But Zhejiang's tourism officials also insist that modern standards should leave room for creativity and emotional connection.

That philosophy is on display at the Tourism College of Zhejiang in Hangzhou.

During a recent class, associate professor Zhang Chunli guided students as they arranged themed tea tables inspired by traditional aesthetics and modern lifestyles.

One design drew inspiration from A Panorama of Rivers and Mountains, the famed Song Dynasty landscape painting in blue-green tones. Silk fabrics in jade and turquoise tones surrounded a single celadon teacup.

Another installation, titled Forest Time, abandoned conventional tea settings altogether. Glass cups, white lace and soft green accents created a relaxed atmosphere that felt closer to a contemporary cafe than a traditional tea room.

"People today are under a lot of pressure," Zhang says. "Tea gives them a moment to slow down."

She explains that students must earn three national certifications before graduation, covering tea art, tea evaluation and tea beverage preparation.

"They first learn the standards," she says. "Then they learn how to innovate based on those."
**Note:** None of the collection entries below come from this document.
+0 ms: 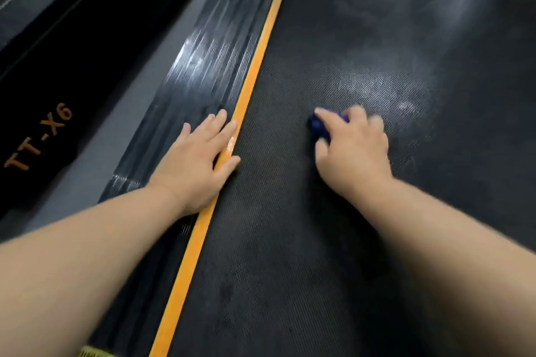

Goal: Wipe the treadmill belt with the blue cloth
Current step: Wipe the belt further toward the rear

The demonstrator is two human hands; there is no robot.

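Right hand [352,151] clutches mostly hidden blue cloth [316,125] on belt [290,240]; left hand [197,166] spread

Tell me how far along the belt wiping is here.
Done: the near stretch of the black textured treadmill belt looks mostly dark and even. In hand: the right hand grips the crumpled blue cloth mid-belt; the left hand rests flat across the orange edge strip. Left: pale dusty smudges ahead of the cloth and farther up.

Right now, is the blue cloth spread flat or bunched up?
Bunched. Only a small wad of the blue cloth pokes out under the right hand on the treadmill belt.
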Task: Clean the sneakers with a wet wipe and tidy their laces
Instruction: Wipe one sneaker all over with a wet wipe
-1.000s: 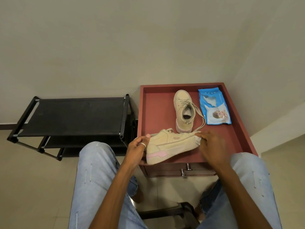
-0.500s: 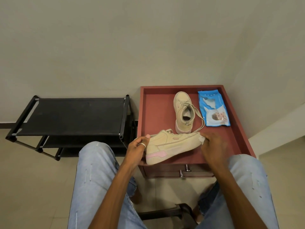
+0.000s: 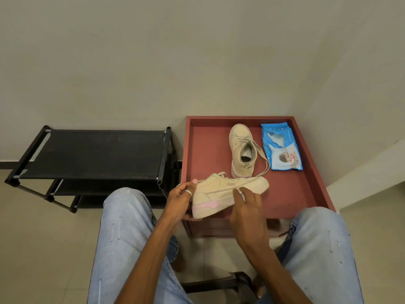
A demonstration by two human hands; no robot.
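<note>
As your right hand (image 3: pixel 247 205) has slid back from the toe to about the middle of the shoe, the small white wet wipe (image 3: pixel 240 191) pinched under its fingertips now presses on the side wall of the beige low-top sneaker with the pink heel patch (image 3: pixel 221 191). Your left hand (image 3: pixel 179 197) has not shifted. It grips the heel end, thumb on top, and holds that shoe on its side over the near edge of the red wooden tray-topped cabinet (image 3: pixel 203 150). Your hands are apart, the left clamped on the shoe and the right on the wipe.

Judging by that travel, you are midway through a wiping stroke along this side. The toe stretch is probably covered, and the heel stretch with the pink patch is still ahead of the wipe. Keep your left grip firm so the shoe does not roll as the wipe nears it.

The second beige sneaker (image 3: pixel 241 150) stands upright farther back on the cabinet. Its loose beige laces (image 3: pixel 264 160) trail toward the held shoe, so the lace tidying looks undone. A blue plastic pack of wipes (image 3: pixel 281 147) lies just beside it, and a black fabric-shelf shoe rack (image 3: pixel 94 153) stands to your left.
</note>
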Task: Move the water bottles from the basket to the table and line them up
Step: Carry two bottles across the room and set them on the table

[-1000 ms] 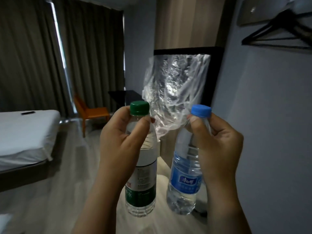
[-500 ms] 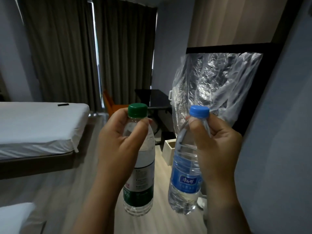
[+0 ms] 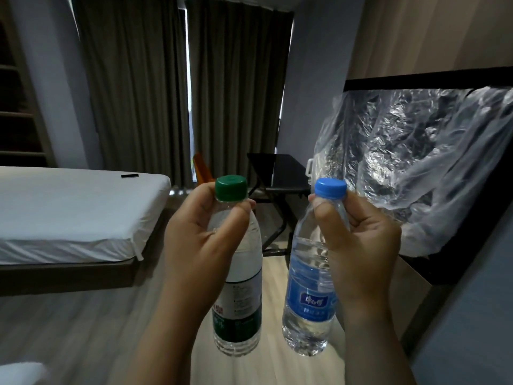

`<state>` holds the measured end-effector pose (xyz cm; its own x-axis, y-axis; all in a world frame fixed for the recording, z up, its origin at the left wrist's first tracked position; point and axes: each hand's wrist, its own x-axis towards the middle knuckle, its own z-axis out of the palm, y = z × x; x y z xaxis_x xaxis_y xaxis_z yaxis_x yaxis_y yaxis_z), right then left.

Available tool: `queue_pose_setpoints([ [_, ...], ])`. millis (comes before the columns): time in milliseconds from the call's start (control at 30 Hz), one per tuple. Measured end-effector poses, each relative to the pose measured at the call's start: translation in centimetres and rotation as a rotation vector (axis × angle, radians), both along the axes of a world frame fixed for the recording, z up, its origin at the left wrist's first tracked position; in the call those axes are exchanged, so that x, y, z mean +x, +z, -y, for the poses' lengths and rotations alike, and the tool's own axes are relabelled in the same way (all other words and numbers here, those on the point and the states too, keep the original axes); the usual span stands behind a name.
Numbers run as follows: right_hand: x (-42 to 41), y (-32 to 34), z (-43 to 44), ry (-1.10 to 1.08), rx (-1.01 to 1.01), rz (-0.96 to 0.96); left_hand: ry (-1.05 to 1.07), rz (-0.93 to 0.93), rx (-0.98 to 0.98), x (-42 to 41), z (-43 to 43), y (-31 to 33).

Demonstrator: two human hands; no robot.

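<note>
**Bedroom all around, 2 bottles up in the air**

The green-cap bottle [image 3: 244,287] and the blue-cap bottle [image 3: 306,290] hang side by side, not touching. They are in front of the black table [image 3: 288,170], nearer to the person and well apart from it. The green one is upright and the blue one leans a little.

The left hand [image 3: 200,245] wraps the top of the green-cap bottle, with the thumb just under the cap. The right hand [image 3: 361,245] curls round the neck of the blue-cap bottle. No basket shows.

Both bottles look nearly full, so they are likely a bit heavy to hold so high up. The plastic looks thin and smooth. I think it would squash if squeezed hard, and it could slip. The hard neck under each cap looks like a safe place to carry from. A hold round the middle may be steadier for standing them down.

Left of the black table is a bed [image 3: 69,212] with a white sheet. Right of it hangs crinkly clear plastic [image 3: 416,162]. Behind it are dark curtains [image 3: 138,93].
</note>
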<state>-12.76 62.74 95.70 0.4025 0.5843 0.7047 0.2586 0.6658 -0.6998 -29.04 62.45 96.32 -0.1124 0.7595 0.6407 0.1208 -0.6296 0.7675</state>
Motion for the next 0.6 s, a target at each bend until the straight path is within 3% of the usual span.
queue_pose_setpoints([
  [600,-5.4,-0.3,-27.2,-0.078,-0.018,0.011,0.011,-0.012,-0.001,-6.4,-28.9,0.0],
])
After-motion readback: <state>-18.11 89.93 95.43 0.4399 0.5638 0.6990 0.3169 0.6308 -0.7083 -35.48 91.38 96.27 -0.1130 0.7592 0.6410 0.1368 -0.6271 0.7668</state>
A short drive away, Jingshan village has turned those ideas into a thriving rural tourism business. Visitors can pick tea leaves with local farmers, roast them in woks using traditional methods, and take the finished tea home.

"What tourists experience is exactly the same process we use," says Sheng Dong, the village's Party secretary.

When the village began promoting tourism in 2019, most villagers simply sold tea leaves.

"Tourists came, but they didn't know what to do," he recalls.

Now, nearly every household participates in tourism-related businesses. Children wearing bamboo hats carry tea baskets through the hillsides, while families gather around roasting stoves to teach visitors the craft.

The village has received tourists from more than 50 countries, with over 30,000 people participating in tea-related experiences last year alone.

"More visitors come through word of mouth," Sheng says. The province's efforts have also caught the attention of international tourism experts.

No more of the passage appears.